==== Data provided
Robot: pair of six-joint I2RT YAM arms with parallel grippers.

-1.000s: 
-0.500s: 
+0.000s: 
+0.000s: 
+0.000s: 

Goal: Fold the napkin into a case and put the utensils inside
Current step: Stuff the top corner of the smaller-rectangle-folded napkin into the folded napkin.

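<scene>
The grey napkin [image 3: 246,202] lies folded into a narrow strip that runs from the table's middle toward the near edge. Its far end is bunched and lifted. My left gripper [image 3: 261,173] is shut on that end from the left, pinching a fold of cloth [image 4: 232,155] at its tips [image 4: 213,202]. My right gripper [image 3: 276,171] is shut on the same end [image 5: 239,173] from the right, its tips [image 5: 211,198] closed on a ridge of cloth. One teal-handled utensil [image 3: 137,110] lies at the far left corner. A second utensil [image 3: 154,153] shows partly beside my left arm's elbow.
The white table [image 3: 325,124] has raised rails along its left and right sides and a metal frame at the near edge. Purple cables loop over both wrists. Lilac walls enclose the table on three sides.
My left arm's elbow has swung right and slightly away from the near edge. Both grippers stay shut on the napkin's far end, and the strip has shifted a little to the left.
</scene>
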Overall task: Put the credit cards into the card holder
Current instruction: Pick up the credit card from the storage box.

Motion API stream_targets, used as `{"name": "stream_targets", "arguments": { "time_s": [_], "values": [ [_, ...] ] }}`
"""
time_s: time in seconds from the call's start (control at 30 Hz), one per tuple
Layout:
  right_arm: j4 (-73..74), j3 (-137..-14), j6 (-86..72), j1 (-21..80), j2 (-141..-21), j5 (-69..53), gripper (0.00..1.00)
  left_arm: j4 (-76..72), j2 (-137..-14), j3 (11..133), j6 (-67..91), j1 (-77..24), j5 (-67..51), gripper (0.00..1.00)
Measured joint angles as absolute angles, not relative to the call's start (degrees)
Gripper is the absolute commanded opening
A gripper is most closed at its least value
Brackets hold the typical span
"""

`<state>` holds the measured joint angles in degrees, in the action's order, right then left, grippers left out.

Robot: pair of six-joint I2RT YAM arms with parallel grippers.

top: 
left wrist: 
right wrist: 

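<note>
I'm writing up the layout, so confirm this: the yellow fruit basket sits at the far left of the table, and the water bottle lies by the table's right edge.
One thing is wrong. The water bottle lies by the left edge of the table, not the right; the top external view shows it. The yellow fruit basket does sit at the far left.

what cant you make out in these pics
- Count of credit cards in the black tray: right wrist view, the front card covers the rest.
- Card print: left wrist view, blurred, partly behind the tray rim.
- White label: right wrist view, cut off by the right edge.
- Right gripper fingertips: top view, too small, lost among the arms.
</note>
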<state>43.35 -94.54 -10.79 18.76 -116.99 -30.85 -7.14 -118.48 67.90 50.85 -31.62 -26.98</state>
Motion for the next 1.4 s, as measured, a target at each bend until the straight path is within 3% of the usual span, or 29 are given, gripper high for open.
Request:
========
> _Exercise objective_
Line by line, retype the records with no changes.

> _Solution for this problem_
Robot: pair of six-joint I2RT YAM arms with parallel grippers.

-1.000s: 
-0.500s: 
+0.000s: 
+0.000s: 
+0.000s: 

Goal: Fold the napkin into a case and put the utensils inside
Current step: Stuff the top corner of the smaller-rectangle-folded napkin into the folded napkin.

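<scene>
The grey napkin [image 3: 246,202] lies folded into a narrow strip that runs from the table's middle toward the near edge. Its far end is bunched and lifted. My left gripper [image 3: 261,173] is shut on that end from the left, pinching a fold of cloth [image 4: 232,155] at its tips [image 4: 213,202]. My right gripper [image 3: 276,171] is shut on the same end [image 5: 239,173] from the right, its tips [image 5: 211,198] closed on a ridge of cloth. One teal-handled utensil [image 3: 137,110] lies at the far left corner. A second utensil [image 3: 154,153] shows partly beside my left arm's elbow.
The white table [image 3: 325,124] has raised rails along its left and right sides and a metal frame at the near edge. Purple cables loop over both wrists. Lilac walls enclose the table on three sides.
My left arm's elbow has swung right and slightly away from the near edge. Both grippers stay shut on the napkin's far end, and the strip has shifted a little to the left.
</scene>
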Overall task: Put the credit cards into the card holder
Current instruction: Pick up the credit card from the storage box.

Motion API stream_targets, used as `{"name": "stream_targets", "arguments": { "time_s": [_], "values": [ [_, ...] ] }}`
"""
time_s: time in seconds from the call's start (control at 30 Hz), one per tuple
Layout:
  right_arm: j4 (-73..74), j3 (-137..-14), j6 (-86..72), j1 (-21..80), j2 (-141..-21), j5 (-69..53), gripper (0.00..1.00)
  left_arm: j4 (-76..72), j2 (-137..-14), j3 (11..133), j6 (-67..91), j1 (-77..24), j5 (-67..51), gripper (0.00..1.00)
Measured joint angles as absolute angles, not relative to the call's start (degrees)
Gripper is the absolute commanded opening
A gripper is most closed at its least value
Brackets hold the typical span
"""

`<state>` holds the measured joint angles in degrees, in the action's order, right then left, grippers left out.

Robot: pair of six-joint I2RT YAM arms with parallel grippers.

top: 
left wrist: 
right wrist: 

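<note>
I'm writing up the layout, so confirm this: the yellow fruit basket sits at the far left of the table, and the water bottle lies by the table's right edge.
One thing is wrong. The water bottle lies by the left edge of the table, not the right; the top external view shows it. The yellow fruit basket does sit at the far left.

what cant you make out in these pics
- Count of credit cards in the black tray: right wrist view, the front card covers the rest.
- Card print: left wrist view, blurred, partly behind the tray rim.
- White label: right wrist view, cut off by the right edge.
- Right gripper fingertips: top view, too small, lost among the arms.
</note>
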<state>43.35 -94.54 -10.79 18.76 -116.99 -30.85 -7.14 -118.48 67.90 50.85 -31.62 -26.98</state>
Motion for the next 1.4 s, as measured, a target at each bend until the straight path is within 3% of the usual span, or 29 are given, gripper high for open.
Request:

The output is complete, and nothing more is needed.